Sa rencontre avec Twelvvy d’A$AP Mob et toute sa bande potes était beaucoup plus spontanée. À New York pendant l’été, il a vu Twelvyy marcher dans la rue depuis la fenêtre de son taxi. Il a demandé au conducteur de s’arrêter, il est descendu du taxi et l’a accosté dans la rue. “Je lui ai dit, ‘Hey, est-ce que tu veux voir de la magie?”. C’était super bizarre.
Kate Moss, qui avait déjà fait une douzaine de fois la couverture d’i-D avant que Billy ne soit né, est une des ses ferventes admiratrices. “Cette histoire, je ne m’en suis rendu compte qu’après-coup, quand les gens m’ont dit que je venais de faire des tours de magie à Kate Moss,” dit-il en haussant les épaules. On peut également apercevoir Dua Lipa et Rita Ora sur son Instagram.
Si on pourrait facilement juger Billy et le voir comme l’exemple typique d’une génération qui souhaite accéder à la célébrité sans réellement le mériter, il est bon de savoir qu’il respecte grandement le travail de ses prédécesseurs. Son héros d’enfance n’est autre que le magicien britannique Dynamo, qui passait en voiture près de son école “J’attendais à la porte en espérant désespérément qu’il me fasse un signe,” dit-il. “Et maintenant c’est le cas!”
Billy est modeste, et sa famille est infiniment fière de lui. “Ma mère adore ce que je fais, et elle me soutient beaucoup,” dit-il. “Nous sommes les meilleurs amis, on s’entend tellement bien,” ajoute-t-il. Une récente interview en ligne a fait pleurer sa grand-mère de bonheur.

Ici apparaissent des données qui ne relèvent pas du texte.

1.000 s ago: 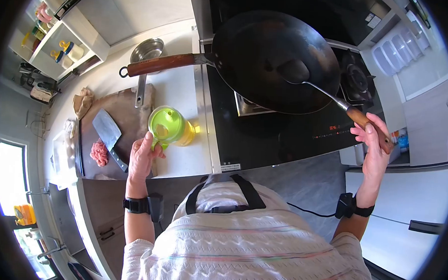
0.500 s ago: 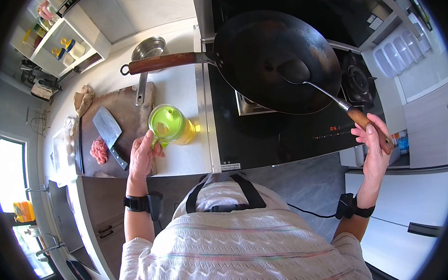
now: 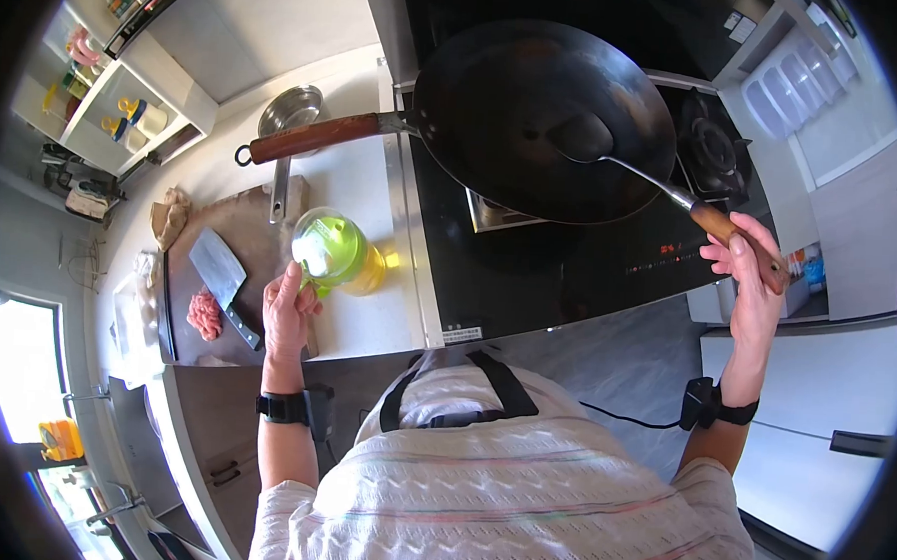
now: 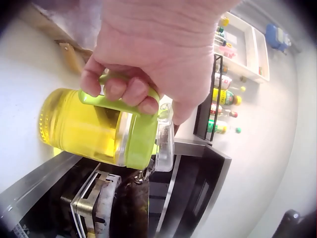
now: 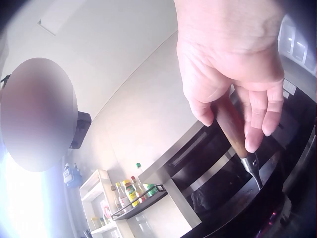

Et fricoter avec tout le gratin du showbiz n’a pas fait gonfler son égo. “J’essaie de garder quelques amis proches autour de moi, pour qu’ils puissent me dire si je commence à m’égarer,” dit-il. “Je pense que c’est bien d’avoir des amitiés ouvertes, et pas trop de gens autour de soi.”
En s’inscrivant dans la lignée de ses héros, Billy commence à regarder au-delà du lycée et des tours de magie qu’il fait en ce moment, et vise la télévision. “Je ne sais pas si cela fait de moi quelqu’un de bizarre, mais j’écris tout ce que je veux faire dans ma vie sur mon bureau, et je raye chaque chose dès que je l’ai faite!” En attendant, il est heureux de voir jusqu’où la magie peut déjà l’emmener, à commencer par les soirées qu’elle lui permet d’infiltrer.